By Naeem Aslam, Chief Market Analyst at AvaTrade
As the pace at which Europe heads towards a recession continues to accelerate, the Euro keeps falling, while economies within the Eurozone are struggling to keep up.
The Euro is the currency used across the Eurozone and is under increasing pressure in comparison to other currencies, specifically the dollar. The Euro witnessed a sharp decline in June 2021 which only continued to fall for the next four months. The Euro and the dollar both experienced short-term relief in December 2021, but only declined further in January 2022. Both currencies had broken their support at 1.10 by April 2022, which fell below 1.05 in June. Despite the hope for parity, the Euro continued to fall in July. In early September, the Euro reached a new low of 0.9877 against the dollar. Although parity may have been restored now, with the Euro to US dollar exchange rate currently coming in at 1.06, the currency is continuing to face problems.
Inflation and the monetary policy
In 2021, the Federal Reserve’s monetary policy position changed, resulting in the reduction of the Euro’s value against the dollar. The increase in US interest rates added strength to the currency, thereby weakening the Euro. Due to the escalation of inflation, the Federal Reserve has revised its monetary policy, hoping higher interest rates would help bring inflation down to a reasonable level.
As of November 2022, inflation within the Eurozone came in at 10.1 per cent.

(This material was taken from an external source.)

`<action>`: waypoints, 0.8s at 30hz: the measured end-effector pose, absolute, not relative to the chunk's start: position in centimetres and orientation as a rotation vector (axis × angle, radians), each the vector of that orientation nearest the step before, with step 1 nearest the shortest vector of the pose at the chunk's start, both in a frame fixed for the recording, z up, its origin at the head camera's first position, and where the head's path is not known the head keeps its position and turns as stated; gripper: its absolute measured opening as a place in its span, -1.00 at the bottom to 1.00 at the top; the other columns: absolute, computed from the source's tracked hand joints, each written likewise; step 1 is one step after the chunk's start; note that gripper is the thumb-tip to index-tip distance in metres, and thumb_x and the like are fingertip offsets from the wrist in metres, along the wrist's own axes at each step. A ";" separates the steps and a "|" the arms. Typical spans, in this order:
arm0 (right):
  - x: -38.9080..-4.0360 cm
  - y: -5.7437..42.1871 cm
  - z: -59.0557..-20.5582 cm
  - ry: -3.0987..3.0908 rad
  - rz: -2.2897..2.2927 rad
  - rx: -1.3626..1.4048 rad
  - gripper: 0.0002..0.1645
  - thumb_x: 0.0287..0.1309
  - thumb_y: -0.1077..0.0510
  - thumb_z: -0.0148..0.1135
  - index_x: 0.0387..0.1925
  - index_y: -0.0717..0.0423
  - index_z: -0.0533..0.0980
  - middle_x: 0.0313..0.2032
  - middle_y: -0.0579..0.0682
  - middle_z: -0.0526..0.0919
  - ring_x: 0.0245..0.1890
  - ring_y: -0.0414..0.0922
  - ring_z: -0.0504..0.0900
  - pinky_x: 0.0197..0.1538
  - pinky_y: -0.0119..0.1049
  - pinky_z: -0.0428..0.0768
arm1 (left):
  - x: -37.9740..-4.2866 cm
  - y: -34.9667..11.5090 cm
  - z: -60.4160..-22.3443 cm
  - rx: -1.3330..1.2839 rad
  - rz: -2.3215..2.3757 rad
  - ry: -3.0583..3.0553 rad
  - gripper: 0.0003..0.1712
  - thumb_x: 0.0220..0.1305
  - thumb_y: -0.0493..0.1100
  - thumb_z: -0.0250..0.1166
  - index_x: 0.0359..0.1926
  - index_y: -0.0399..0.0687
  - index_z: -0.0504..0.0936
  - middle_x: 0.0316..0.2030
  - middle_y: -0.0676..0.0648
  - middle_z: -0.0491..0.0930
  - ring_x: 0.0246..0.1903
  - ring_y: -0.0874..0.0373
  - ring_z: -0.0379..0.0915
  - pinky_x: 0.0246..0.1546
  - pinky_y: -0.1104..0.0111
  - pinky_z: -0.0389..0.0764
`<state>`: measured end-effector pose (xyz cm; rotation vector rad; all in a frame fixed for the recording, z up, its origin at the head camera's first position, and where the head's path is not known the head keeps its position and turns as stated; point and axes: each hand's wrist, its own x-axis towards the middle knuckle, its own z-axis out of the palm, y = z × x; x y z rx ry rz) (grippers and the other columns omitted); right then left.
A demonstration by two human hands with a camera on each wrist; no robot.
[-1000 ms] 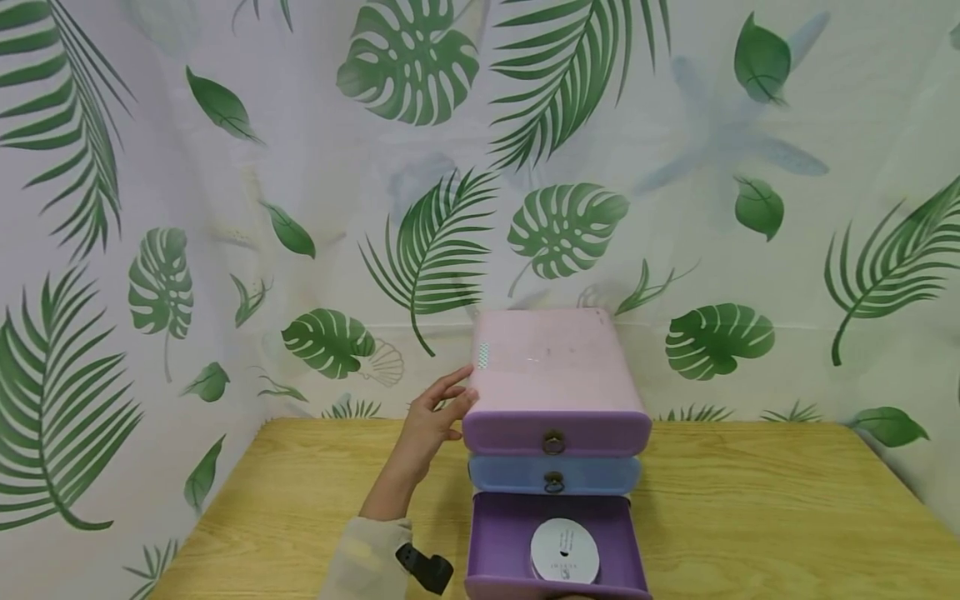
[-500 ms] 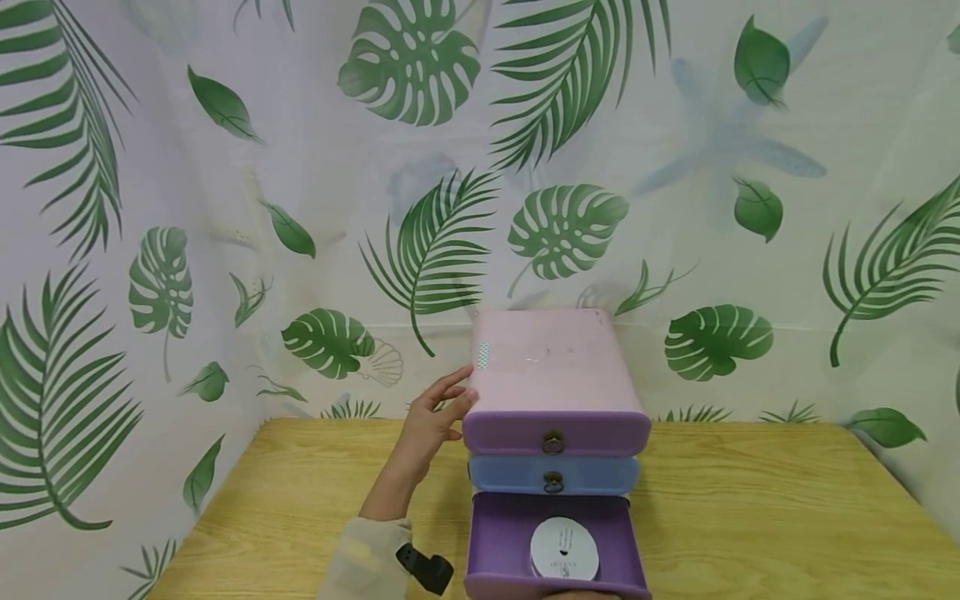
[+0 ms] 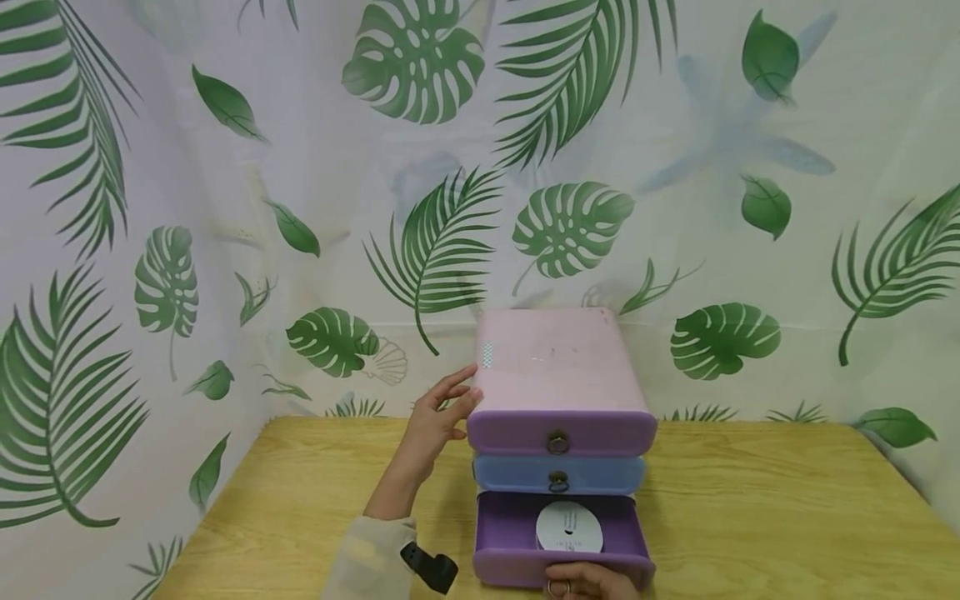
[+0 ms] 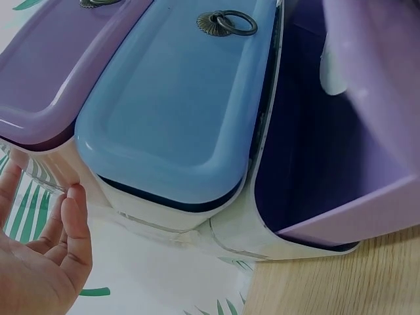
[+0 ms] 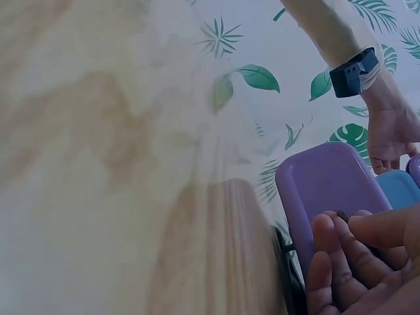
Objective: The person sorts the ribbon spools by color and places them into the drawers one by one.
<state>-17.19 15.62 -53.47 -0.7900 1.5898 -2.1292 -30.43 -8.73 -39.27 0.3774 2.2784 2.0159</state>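
Note:
A small chest of drawers with a pink top (image 3: 555, 358) stands on the table, its purple top drawer (image 3: 517, 433) and blue middle drawer (image 3: 517, 473) pushed in. The purple bottom drawer (image 3: 510, 568) is partly out, with a white round disc-like spool (image 3: 568, 527) lying inside. My right hand (image 3: 588, 579) is at its front; in the right wrist view, thumb and fingers pinch the dark ring pull (image 5: 342, 215). Against the chest's left side, near the top, my left hand (image 3: 435, 421) rests with its fingertips, fingers loosely extended. The spool's front edge is hidden by the drawer front.
Wood-grain table (image 3: 765, 508) extends on both sides of the chest. Behind it hangs a white leaf-print cloth (image 3: 480, 167). A black wrist strap (image 3: 429, 568) is on the left sleeve. Metal ring pulls hang on the upper two drawers.
The bottom drawer has slid inward a little, carrying the spool with it. My right hand has come further into view at the drawer front. The left hand keeps its place on the chest.

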 end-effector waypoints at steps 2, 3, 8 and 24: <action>-17.2 15.5 -53.0 1.705 -2.108 -0.642 -0.41 0.34 0.20 0.11 0.13 0.69 0.29 -0.09 -0.25 0.70 -0.08 -0.42 0.63 -0.03 -0.55 0.52 | -30.5 -8.8 -39.3 0.377 2.016 2.277 -0.46 0.30 0.00 0.25 0.30 0.23 0.46 0.16 -0.17 0.44 -0.22 0.21 0.45 -0.28 0.28 0.53; -17.2 15.4 -52.8 1.712 -2.109 -0.568 -0.31 0.32 0.16 0.14 0.12 0.77 0.21 -0.10 -0.20 0.70 -0.11 -0.40 0.64 -0.05 -0.53 0.54 | -30.5 -8.8 -39.3 0.378 2.014 2.279 -0.46 0.30 0.00 0.25 0.30 0.23 0.46 0.16 -0.17 0.45 -0.22 0.21 0.45 -0.28 0.27 0.53; -17.5 15.1 -51.9 1.738 -2.142 -0.385 -0.27 0.29 0.10 0.19 0.16 0.71 0.24 -0.15 -0.14 0.66 -0.19 -0.31 0.65 -0.10 -0.43 0.61 | -30.5 -8.7 -39.3 0.373 2.013 2.285 -0.46 0.30 0.00 0.26 0.30 0.23 0.46 0.15 -0.16 0.46 -0.22 0.21 0.45 -0.26 0.23 0.55; -19.4 14.2 -50.5 2.067 -2.027 -0.143 -0.50 0.32 0.33 0.07 0.19 0.61 0.29 -0.10 0.12 0.66 -0.24 -0.14 0.66 -0.15 -0.33 0.64 | -30.5 -8.7 -39.2 0.360 2.028 2.270 -0.47 0.30 -0.01 0.26 0.29 0.23 0.47 0.13 -0.16 0.46 -0.22 0.20 0.45 -0.29 0.28 0.52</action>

This is five times the European Central Bank’s (ECB) objective of 2 per cent and represents inflation reaching a 40 year high in the region. Due to inflation in the Eurozone hitting 9.1 per cent in August of this year, the ECB was placed under substantial pressure to mitigate its impacts. In September, the ECB reached a historic decision and increased interest rates by 0.75 per cent to 1.25 per cent. Since then, the interest rate has doubled, with the ECB releasing a statement on 15th December 2022 announcing that “The Governing Council today decided to raise the three key ECB interest rates by 50 basis points”. This means the deposit rate presently stands at 2.5 percent.
However, investors have shown concern that this increase in interest rates may do more harm than good, especially to consumers who are already in debt. If rates hadn’t been increased by 75 basis points on the 15th of September 2022, increasing it by 50 points would still plumet the economy into recession. An indicator of the economy’s health, the Purchasing Managers’ Index (PMI) from S&P Global, fell to an 18-month low of 48.9 in August, from 49.9 in July. This was lower than the expected number of 49.2 in August. Since then, the index has remained below 50.0 – which is the no-change threshold – indicating a continued deterioration in private sector operating conditions.

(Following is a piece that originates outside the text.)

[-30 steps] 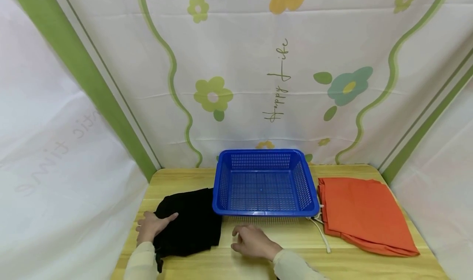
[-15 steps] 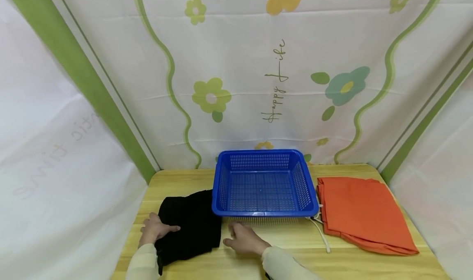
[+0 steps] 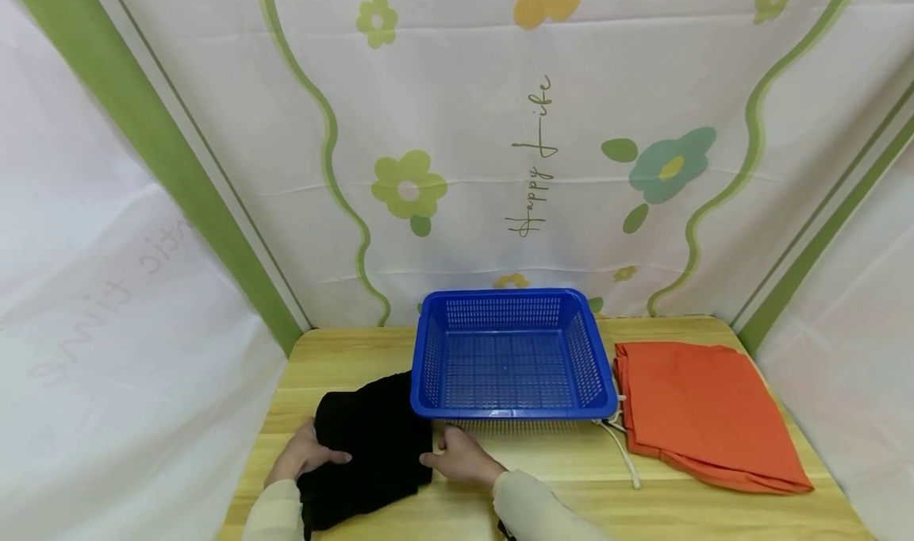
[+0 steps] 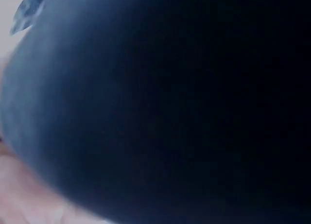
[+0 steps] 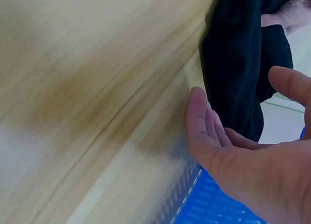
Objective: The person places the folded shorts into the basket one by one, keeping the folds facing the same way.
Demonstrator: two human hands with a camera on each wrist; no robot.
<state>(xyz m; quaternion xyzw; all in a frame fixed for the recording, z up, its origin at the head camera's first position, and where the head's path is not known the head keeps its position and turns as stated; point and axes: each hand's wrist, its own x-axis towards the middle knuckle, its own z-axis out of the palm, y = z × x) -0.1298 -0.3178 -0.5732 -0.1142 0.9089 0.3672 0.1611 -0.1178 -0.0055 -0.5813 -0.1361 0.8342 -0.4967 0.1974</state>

Germany, home to Europe’s largest economy, has witnessed a fall in their spending on services in recent months. This has been caused by a number of factors, including a swift reduction in domestic demand triggered by increasing prices and dwindling confidence, as well as the ongoing war between Russia and Ukraine leading to the cost of gas, food and other commodities rising. Moreover, with France’s services sector losing its momentum, purchasing managers are not hopeful for the country’s future. Italy also witnessed a gradual decline in their growth, reaching their lowest level since January 2022 due to the spike in prices reducing their revenues and leading to an overall decline in consumer demand.
The energy crisis
Additionally, the energy crisis poses a vital concern to the Eurozone. Worries over shortages, a recession, and a difficult winter combined contributed to a 30 per cent increase in petrol prices in September. While these prices have eased from record highs, they still remain elevated compared to previous years, holding significant consequences for businesses and households. Though the ECB does not impact the energy crisis, it does influence economic indicators as well as the Euro, and the ECB monetary policy. The objective of ECB’s monetary policy is to ensure prices are stable by maintaining inflation at 2 per cent over the medium term which subsequently aids the ECB in supporting EU policies directed at full employment and economic growth.
Problems continue to face the Euro and Eurozone, however, it is unlikely that the ECB’s policy will lead to a boost in the Euro or the Eurozone economy. Circumstances for both are expected to grow worse soon. Ultimately, it is likely the Eurozone’s economy will continue to experience a decline.